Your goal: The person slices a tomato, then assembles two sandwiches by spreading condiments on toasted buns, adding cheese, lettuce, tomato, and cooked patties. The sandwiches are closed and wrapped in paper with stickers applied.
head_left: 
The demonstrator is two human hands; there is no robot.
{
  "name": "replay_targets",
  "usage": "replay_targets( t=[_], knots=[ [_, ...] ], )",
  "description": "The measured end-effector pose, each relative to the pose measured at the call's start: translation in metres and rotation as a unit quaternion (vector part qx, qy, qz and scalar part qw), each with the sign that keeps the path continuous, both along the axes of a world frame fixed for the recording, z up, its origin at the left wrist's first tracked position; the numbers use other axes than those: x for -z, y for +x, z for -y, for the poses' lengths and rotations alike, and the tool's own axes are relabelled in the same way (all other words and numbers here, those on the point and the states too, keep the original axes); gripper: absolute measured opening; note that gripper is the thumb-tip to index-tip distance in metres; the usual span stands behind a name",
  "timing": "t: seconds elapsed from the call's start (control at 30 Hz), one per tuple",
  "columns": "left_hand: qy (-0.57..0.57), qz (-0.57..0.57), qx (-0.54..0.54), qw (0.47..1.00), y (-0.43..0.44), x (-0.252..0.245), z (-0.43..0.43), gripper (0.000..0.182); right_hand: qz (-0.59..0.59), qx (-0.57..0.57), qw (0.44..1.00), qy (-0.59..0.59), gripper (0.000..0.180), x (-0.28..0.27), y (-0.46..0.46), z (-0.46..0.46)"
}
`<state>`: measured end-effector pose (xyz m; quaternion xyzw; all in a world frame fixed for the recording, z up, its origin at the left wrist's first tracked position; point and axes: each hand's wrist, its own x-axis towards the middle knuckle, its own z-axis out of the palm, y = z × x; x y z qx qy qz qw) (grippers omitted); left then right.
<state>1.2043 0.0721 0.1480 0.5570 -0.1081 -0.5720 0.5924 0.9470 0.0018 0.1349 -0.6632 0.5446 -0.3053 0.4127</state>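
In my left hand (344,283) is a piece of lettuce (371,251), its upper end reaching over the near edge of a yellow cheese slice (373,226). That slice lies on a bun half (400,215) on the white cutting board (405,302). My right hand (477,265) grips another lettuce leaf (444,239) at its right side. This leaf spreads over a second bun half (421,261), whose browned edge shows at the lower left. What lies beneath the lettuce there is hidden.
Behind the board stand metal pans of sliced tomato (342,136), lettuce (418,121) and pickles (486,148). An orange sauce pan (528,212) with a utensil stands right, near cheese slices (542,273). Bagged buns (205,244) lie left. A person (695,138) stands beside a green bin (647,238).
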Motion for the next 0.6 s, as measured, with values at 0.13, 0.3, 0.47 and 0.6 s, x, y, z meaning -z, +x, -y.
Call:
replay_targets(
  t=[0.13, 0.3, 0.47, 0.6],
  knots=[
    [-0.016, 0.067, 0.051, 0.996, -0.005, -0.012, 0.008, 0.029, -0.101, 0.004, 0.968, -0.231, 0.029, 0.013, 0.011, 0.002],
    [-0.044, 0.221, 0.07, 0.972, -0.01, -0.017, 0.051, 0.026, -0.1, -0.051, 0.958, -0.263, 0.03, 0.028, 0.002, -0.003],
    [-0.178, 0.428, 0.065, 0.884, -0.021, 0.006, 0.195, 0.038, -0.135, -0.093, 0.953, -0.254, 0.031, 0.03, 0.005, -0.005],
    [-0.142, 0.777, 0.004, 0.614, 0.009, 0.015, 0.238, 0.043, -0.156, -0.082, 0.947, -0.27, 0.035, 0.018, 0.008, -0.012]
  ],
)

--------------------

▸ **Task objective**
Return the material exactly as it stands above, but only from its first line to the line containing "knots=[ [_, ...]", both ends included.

▸ **Written reply**
Your goal: The person slices a tomato, then assembles two sandwiches by spreading condiments on toasted buns, adding cheese, lettuce, tomato, and cooked patties. The sandwiches are closed and wrapped in paper with stickers applied.
head_left: 
The demonstrator is two human hands; there is no robot.
{
  "name": "replay_targets",
  "usage": "replay_targets( t=[_], knots=[ [_, ...] ], )",

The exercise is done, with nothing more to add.